TASK INSTRUCTIONS
Output only the stretch of the listing that starts at the line containing "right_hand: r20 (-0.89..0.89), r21" and ends at the line containing "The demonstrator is", reproduced exactly with both ends.

TASK MATERIAL
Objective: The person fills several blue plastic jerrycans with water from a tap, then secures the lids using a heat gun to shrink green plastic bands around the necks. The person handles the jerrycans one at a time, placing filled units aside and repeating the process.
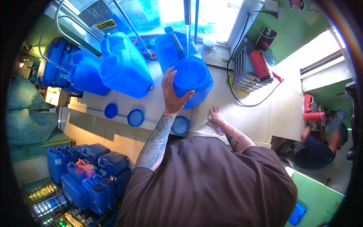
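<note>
A blue plastic water container point(195, 98) stands on the counter, its wide round mouth facing up. My left hand point(173, 96) grips the side of its neck, thumb at the near side and fingers along the left. From a metal spout point(187, 12) above, a stream of water runs into the mouth, where the surface looks bubbly. My right hand point(217, 117) rests flat on the counter point(249, 119), fingers apart, holding nothing. A small purple-handled item point(219, 130) lies beside it, partly hidden by the wrist. Three round blue lids point(111, 110) lie along the counter's front edge.
Two more blue containers point(124, 71) stand left with metal tubes point(82, 48) at their mouths. A red heat gun point(259, 63) lies on a drawer organizer point(244, 68), its cord looping over the counter. A mug point(210, 44) stands behind. Blue jerrycans point(85, 176) crowd the lower left; another person point(317, 150) sits right.
</note>
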A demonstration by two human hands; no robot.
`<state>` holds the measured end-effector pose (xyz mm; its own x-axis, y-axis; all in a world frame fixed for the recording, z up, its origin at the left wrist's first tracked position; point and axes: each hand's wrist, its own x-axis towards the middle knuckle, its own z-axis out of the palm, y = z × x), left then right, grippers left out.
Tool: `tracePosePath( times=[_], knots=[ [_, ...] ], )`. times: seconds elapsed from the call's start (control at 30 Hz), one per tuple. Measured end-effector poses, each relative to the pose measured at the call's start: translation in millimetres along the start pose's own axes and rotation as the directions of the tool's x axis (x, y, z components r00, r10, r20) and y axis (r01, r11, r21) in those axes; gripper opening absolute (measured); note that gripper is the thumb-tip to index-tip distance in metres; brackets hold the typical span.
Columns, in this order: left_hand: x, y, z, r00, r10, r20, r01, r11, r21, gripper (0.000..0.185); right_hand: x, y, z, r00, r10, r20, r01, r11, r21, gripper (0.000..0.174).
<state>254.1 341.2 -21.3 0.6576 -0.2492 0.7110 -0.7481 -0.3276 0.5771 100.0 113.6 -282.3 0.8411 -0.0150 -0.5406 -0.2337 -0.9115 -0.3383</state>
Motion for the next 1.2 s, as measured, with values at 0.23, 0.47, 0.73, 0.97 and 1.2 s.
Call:
tracePosePath(
  times=[0.23,0.47,0.73,0.97,1.2],
  knots=[
    [2.5,-8.4,-7.4,0.996,0.065,0.068,-0.065,0.998,-0.003,0.099,17.8,22.4,7.3,0.995,-0.098,0.035,0.1,0.992,-0.071,0.094],
    [-11.3,25.8,-21.4,0.957,-0.244,0.157,0.268,0.951,-0.154,0.09,-2.7,0.7,-55.1,0.991,-0.035,-0.131,0.091,0.89,0.448,0.065],
    [-96.4,91.0,-86.9,0.572,-0.523,0.632,0.818,0.308,-0.486,0.026,-188.2,-145.3,-152.5,0.936,-0.197,-0.291,0.334,0.244,0.91,0.042],
    [-43.4,117.8,-100.1,0.714,-0.157,0.682,0.67,0.438,-0.6,0.015,-258.8,-231.9,-171.7,0.883,-0.22,-0.414,0.451,0.158,0.878,0.035],
    [37.4,212.0,-202.8,0.756,0.623,0.199,0.138,0.146,-0.98,0.033,-201.6,-160.4,-45.2,0.806,0.077,-0.586,0.386,0.683,0.621,0.034]
  ],
)
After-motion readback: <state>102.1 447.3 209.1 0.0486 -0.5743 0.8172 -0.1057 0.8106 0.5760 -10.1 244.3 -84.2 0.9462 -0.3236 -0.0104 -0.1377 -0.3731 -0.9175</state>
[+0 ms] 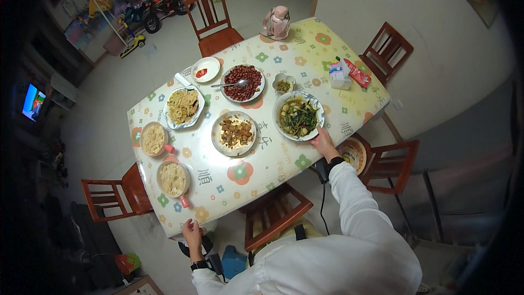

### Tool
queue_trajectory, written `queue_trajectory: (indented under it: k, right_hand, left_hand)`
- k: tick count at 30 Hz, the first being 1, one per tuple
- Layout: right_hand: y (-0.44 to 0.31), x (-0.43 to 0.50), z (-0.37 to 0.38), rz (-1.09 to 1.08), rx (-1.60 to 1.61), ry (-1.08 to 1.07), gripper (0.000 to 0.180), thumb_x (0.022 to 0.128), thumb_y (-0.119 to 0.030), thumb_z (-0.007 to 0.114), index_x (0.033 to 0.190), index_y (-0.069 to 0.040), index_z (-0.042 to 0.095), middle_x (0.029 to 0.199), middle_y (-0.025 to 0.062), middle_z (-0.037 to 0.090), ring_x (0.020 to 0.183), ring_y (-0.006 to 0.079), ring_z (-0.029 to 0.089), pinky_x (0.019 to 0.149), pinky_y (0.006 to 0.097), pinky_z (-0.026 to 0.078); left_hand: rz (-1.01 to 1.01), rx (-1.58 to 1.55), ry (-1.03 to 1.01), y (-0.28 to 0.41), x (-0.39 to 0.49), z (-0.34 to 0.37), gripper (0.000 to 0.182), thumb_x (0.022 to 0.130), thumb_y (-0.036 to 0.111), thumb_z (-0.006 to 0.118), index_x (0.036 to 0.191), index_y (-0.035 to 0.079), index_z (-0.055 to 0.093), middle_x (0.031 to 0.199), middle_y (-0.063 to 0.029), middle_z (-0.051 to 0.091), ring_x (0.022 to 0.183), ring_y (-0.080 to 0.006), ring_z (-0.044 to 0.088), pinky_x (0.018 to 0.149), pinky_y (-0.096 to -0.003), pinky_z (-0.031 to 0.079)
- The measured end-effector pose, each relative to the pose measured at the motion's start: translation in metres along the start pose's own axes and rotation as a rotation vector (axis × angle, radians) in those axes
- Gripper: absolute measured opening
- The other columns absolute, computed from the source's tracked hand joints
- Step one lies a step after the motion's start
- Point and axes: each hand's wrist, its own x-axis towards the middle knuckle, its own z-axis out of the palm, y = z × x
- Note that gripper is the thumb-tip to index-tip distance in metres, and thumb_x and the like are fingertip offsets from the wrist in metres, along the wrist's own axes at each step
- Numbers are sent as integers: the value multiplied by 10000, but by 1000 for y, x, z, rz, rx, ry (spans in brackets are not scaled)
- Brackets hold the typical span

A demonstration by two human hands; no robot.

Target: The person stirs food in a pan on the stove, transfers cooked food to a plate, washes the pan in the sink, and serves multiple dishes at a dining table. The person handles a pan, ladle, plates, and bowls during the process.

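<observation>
My right hand [323, 143] grips the near right rim of a white bowl [322, 111] with a blue pattern. Cooked leafy greens with pale pieces [298, 116] fill this bowl, which sits at the table's near right side. My left hand [192, 234] is at the front left edge of the table, empty, with its fingers slightly apart. Closest to it is a bowl of rice [172, 179] with a pink handle. Behind that stands a second handled bowl of rice [153, 139]. A round plate [234, 133] of partly eaten brown food lies mid-table.
Farther back are a plate of red peanuts [243, 83] with a spoon, an octagonal dish [184, 106], a saucer [206, 69] and a small bowl [283, 85]. A pink bottle [279, 23] and tissue pack [339, 76] stand beyond. Wooden chairs [278, 217] surround the table.
</observation>
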Motion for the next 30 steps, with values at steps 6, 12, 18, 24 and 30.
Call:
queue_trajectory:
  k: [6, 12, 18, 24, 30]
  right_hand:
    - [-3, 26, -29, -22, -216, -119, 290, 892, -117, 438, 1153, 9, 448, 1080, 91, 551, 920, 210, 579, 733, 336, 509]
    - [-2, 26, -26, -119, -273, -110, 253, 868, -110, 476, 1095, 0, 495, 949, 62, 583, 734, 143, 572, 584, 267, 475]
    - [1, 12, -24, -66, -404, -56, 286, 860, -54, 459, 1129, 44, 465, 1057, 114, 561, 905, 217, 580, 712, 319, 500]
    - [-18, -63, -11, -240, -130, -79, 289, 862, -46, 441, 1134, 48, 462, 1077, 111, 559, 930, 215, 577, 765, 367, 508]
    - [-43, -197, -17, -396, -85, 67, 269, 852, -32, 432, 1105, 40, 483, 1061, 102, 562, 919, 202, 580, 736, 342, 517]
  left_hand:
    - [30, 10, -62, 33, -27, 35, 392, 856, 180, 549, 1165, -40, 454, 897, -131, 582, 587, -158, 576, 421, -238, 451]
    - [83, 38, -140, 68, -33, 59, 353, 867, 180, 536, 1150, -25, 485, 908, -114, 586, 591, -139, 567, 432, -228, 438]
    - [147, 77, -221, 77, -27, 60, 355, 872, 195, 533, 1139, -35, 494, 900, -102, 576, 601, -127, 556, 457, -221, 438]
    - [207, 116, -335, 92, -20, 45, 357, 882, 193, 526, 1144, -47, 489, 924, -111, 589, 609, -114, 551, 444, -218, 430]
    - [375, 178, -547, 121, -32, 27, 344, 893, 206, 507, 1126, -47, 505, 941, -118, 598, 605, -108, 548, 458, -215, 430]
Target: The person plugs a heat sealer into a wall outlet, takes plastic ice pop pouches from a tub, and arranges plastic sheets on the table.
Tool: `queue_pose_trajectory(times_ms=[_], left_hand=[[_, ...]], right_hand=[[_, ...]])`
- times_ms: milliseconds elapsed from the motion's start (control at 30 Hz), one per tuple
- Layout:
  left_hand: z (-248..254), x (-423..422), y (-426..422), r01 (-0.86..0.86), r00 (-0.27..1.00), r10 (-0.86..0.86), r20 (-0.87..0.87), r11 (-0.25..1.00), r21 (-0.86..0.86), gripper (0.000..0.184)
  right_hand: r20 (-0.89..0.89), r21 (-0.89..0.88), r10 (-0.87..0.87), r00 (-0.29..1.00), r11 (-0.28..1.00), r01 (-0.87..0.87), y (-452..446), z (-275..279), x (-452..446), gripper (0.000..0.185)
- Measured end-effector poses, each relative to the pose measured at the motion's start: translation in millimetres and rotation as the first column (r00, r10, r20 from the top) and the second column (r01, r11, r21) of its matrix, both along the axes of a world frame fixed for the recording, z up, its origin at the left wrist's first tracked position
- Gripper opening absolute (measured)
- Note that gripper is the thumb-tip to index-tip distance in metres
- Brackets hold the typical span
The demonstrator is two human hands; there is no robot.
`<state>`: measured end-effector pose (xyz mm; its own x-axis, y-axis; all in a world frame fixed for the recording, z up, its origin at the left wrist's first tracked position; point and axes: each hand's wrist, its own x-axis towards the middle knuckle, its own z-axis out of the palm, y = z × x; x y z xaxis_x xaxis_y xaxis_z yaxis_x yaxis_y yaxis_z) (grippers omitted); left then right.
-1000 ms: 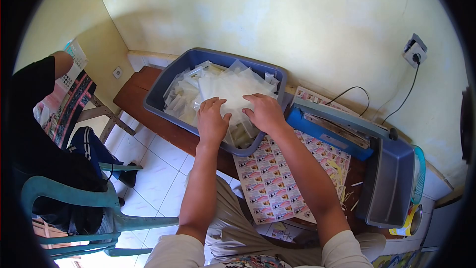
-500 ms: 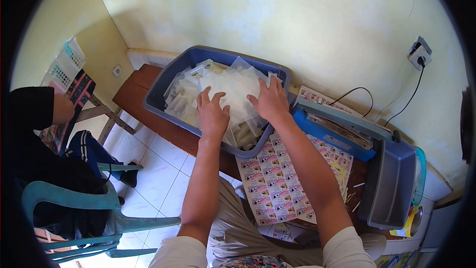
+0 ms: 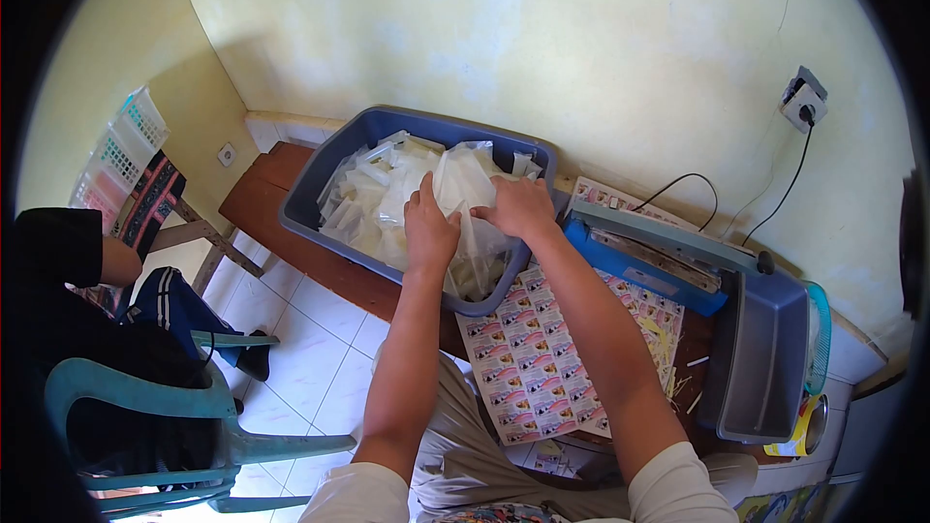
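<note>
A grey-blue plastic tub (image 3: pixel 325 244) holds a heap of small translucent plastic packets (image 3: pixel 373 184), with pale contents showing through some of them. Between my hands a larger translucent plastic bag (image 3: pixel 463 179) is bunched up on top of the heap. My left hand (image 3: pixel 431 230) has its fingers closed on the near left side of this bag. On the right side, my right hand (image 3: pixel 521 207) pinches the same plastic between thumb and fingers. What lies under the bag is partly hidden.
Printed label sheets (image 3: pixel 528 358) lie on the brown bench, right of the tub. A blue sealer (image 3: pixel 644 266) with a cord stands behind them, next to a grey bin (image 3: pixel 765 358). At left, a person in dark clothes (image 3: pixel 58 271) sits on a green chair (image 3: pixel 232 441).
Both hands were spread open over the flat plastic. Now they have closed on it and drawn it up into a bunch, with the hands slightly lower and nearer together.
</note>
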<state>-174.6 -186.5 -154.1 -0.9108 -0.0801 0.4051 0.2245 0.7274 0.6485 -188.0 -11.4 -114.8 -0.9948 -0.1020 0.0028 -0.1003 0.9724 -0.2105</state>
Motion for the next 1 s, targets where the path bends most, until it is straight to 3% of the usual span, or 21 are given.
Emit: queue_pose_trajectory(times_ms=[100,233,300,367,400,467,500,567,667,833,1000], left_hand=[[-1,-4,1,0.009,1.0,-0.009,-0.002,0.999,0.053,0.084],[-2,-9,-1,0.018,0.989,-0.036,0.144,0.991,0.129,0.08],[2,-5,0,0.031,0.984,-0.053,0.17,0.991,0.13,0.078],[12,5,4,-0.053,0.985,0.077,0.156,0.987,-0.15,0.073],[6,7,5,-0.052,0.985,0.075,0.154,0.987,-0.149,0.073],[-8,7,6,-0.307,0.95,0.304,-0.067,0.875,-0.375,0.075],[-6,7,4,-0.307,0.95,0.306,-0.065,0.875,-0.375,0.075],[-2,5,-1,-0.223,0.954,0.26,0.149,0.948,-0.225,0.083],[-3,1,-5,-0.156,0.964,0.196,0.177,0.963,-0.221,0.088],[0,2,-3,-0.111,0.987,0.131,0.09,0.974,-0.2,0.083],[3,-1,-3,-0.015,1.0,0.013,-0.028,0.997,-0.077,0.069]], right_hand=[[0.021,0.011,0.019,1.0,1.0,-0.02,0,1,0,0.07],[0.109,0.033,0.074,0.991,0.996,-0.078,3,3,-4,0.067],[0.048,-0.01,0.061,0.997,0.998,-0.06,2,-3,-4,0.069],[-0.014,-0.052,0.043,0.999,0.998,-0.044,3,-7,-4,0.072],[-0.012,-0.091,0.015,1.0,0.996,-0.016,2,-5,-2,0.074],[-0.01,-0.129,-0.012,1.0,0.992,0.011,0,1,-1,0.076],[0.009,-0.097,0.001,1.0,0.995,0.0,-1,1,-1,0.075],[0.03,-0.065,0.015,0.999,0.998,-0.013,-1,1,-4,0.075],[0.107,0.017,0.016,0.994,1.0,-0.018,-2,2,-5,0.071],[0.05,-0.116,0.028,0.998,0.993,-0.022,4,-2,-3,0.052],[0.024,-0.197,-0.002,1.0,0.98,0.007,6,0,0,0.051]])
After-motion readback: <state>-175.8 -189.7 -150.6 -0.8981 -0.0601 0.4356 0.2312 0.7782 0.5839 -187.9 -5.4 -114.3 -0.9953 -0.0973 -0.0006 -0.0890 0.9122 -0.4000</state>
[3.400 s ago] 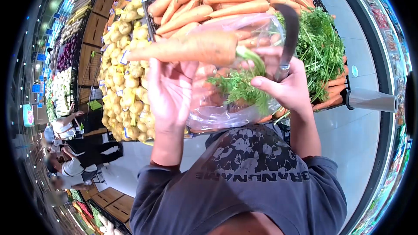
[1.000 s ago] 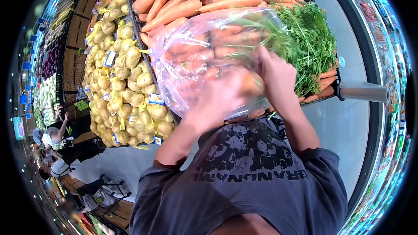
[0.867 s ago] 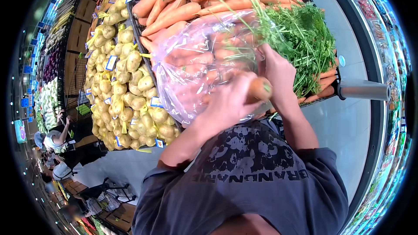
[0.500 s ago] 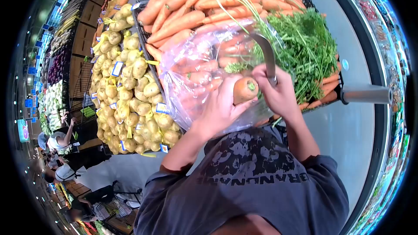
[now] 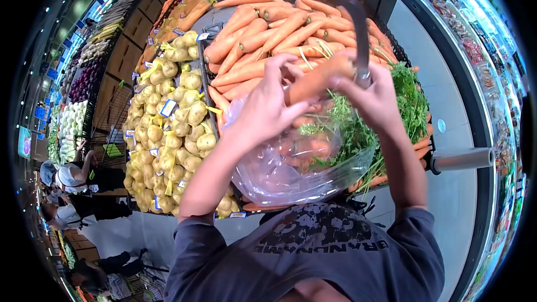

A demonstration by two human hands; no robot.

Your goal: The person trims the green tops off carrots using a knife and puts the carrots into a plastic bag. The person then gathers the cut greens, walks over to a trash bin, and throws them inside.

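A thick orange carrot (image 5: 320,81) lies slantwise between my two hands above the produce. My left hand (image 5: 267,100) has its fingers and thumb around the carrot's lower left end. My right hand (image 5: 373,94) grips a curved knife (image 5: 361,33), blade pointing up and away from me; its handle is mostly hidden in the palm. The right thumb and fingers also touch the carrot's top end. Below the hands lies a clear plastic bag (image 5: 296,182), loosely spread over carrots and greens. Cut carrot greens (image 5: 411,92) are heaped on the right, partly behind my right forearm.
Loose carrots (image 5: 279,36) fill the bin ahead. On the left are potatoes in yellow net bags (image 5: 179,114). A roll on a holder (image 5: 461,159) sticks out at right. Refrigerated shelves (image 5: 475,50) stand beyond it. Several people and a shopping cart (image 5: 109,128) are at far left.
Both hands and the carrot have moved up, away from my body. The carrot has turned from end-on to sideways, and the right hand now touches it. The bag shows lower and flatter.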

EXERCISE RESPONSE
  right_hand: r20 (-0.89..0.89), r21 (-0.89..0.88), r10 (-0.87..0.87), r00 (-0.29..1.00), r11 (-0.28..1.00), r01 (-0.87..0.87), y (-452..446), z (-275..279), x (-452..446), gripper (0.000..0.185)
- Measured end-effector poses, each relative to the pose measured at the motion's start: translation in millimetres and rotation as the first column (r00, r10, r20 from the top) and the second column (r01, r11, r21) of its matrix, both along the axes of a world frame fixed for the recording, z up, its origin at the left wrist's first tracked position
- Gripper opening absolute (measured)
- Note that gripper is the thumb-tip to index-tip distance in metres
- Brackets hold the typical span
The demonstrator is two human hands; there is no robot.

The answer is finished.